L'intelligence économique ressemble à l'éléphant du conte indien : dans l'obscurité, les uns touchent ses pattes et le confondent avec un arbre, les autres, ses défenses et le prennent pour un rocher, d'autres sa trompe, et en déduisent que c'est une liane…

Suivant les exemples auxquels vous vous référez, vous pouvez avoir l'impression :

- qu'il s'agit d'un domaine de la stratégie générale étendu à l'économie de la mondialisation par des gens qui adorent citer Sun Zi et Clausewitzz,
- que c'est une affaire d'espions, de secrets violés et défendus ou un domaine pour responsables de la sécurité obsédés par les écoutes téléphoniques et les logiciels espions,
- que l'IE traite surtout de communication de crise ou de détection des dangers dans un monde hanté par le principe de précaution ou par le risque d'image, surtout face à la contestation sur Internet,
- que c'est un travail de diplomate chargé de faire passer des contrats pour les entreprises son pays face à des concurrents qui mobilisent tous les moyens régaliens (et pas forcément les plus moraux),
- que c'est une question de territoire, de pôles, d'attractivité, bref une forme moderne de l'aménagement du territoire et de la coopération entre entreprises locales,
- que c'est un domaine hautement politique portant sur les rapports entre l'Etat et les entreprises sur fond de mondialisation (certains semblent même faire une équivalence entre patriotisme et intelligence économiques voire les confondre avec antiaméricanisme ou antimondialisme),
- que c'est un champ d'études pour sociologues de la société de l'information et de l'économie de la connaissance ou de l'intelligence collective,
- que c'est le travail des organisateurs qui doivent s'assurer que l'information est bien captée et surtout diffusée dans leur entreprise entre risque de désinformation, de mésinformation, de surinformation, d'amnésie, d'ignorance, etc.,
- qu'elle consiste en une modernisation du management pour l'adapter à Internet,
- que c'est un secteur de l'informatique : cryptologie, robots de recherche, bases de données, traitement sémantique, et autres algorithmes pour mieux utiliser le Web,
- que c'est une vision élargie de l'économie qui y intégrerait le poids des traditions culturelles, des opinions, des inquiétudes de la société civile, des grandes manœuvres de la géopolitique,
- que, comme la prose de Monsieur Jourdain, c'est quelque chose que les entreprises ont toujours pratiqué sans le savoir : un dose d'honnête précaution, une bonne revue de presse, de bons réseaux….
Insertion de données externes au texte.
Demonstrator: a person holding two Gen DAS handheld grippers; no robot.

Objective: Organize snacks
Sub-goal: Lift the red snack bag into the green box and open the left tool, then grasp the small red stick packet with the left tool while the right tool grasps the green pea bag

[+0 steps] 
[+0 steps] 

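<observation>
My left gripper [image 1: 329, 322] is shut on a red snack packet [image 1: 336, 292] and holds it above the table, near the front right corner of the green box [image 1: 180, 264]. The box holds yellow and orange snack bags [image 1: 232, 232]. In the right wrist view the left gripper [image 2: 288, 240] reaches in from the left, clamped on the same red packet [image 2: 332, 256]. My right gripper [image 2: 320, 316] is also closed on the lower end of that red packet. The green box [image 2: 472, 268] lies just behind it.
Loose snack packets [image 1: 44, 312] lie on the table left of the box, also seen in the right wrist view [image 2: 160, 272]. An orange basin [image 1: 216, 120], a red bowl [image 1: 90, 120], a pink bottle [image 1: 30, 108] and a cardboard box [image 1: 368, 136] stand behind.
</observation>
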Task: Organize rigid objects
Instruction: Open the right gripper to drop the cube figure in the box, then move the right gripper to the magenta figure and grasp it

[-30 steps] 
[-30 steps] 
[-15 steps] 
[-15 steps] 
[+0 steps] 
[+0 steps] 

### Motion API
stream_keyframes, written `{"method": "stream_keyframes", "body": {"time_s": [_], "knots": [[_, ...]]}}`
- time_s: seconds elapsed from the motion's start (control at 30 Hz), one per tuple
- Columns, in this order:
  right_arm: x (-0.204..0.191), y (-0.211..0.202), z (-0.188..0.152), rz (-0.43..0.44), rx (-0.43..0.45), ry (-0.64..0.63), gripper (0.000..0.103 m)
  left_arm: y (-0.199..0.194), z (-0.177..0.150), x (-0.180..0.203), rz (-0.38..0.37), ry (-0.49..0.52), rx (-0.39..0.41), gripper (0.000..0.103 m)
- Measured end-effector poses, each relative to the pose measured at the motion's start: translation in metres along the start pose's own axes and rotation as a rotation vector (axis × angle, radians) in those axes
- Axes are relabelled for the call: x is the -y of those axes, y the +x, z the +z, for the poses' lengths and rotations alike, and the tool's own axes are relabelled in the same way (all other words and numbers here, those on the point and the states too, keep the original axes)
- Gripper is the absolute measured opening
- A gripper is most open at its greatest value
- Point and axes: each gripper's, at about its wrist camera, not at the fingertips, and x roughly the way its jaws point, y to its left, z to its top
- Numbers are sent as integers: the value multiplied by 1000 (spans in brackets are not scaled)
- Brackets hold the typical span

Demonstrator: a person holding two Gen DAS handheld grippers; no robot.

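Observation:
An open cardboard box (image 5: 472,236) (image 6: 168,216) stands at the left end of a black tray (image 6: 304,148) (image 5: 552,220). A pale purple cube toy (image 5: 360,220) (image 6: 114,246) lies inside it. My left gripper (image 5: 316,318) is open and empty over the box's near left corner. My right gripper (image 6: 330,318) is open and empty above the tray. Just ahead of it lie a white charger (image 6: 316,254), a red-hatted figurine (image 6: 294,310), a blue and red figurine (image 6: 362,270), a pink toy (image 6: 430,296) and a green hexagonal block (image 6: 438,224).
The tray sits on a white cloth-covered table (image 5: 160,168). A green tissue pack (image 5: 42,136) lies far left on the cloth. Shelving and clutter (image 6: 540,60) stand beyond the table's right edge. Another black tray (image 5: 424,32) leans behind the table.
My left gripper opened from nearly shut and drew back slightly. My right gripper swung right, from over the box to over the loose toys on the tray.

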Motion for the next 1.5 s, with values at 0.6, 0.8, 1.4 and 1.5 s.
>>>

Entre le pôle de la théorie pure et celle des recettes sécuritaires, la géoéconomie et les pratiques quotidiennes, les méchants espions et les gentils managers, le sulfureux et le trivial, l'offensif et le défensif, le mondial et le local, la cognition et la persuasion, on s'y perd un peu. Surtout quand fleurissent les anglicismes comme knowledge managment, benchmarking, Signal Intelligence, «shapping the globalization» ou les acronymes du genre C3I, C4R à base de computers, command, control, etc.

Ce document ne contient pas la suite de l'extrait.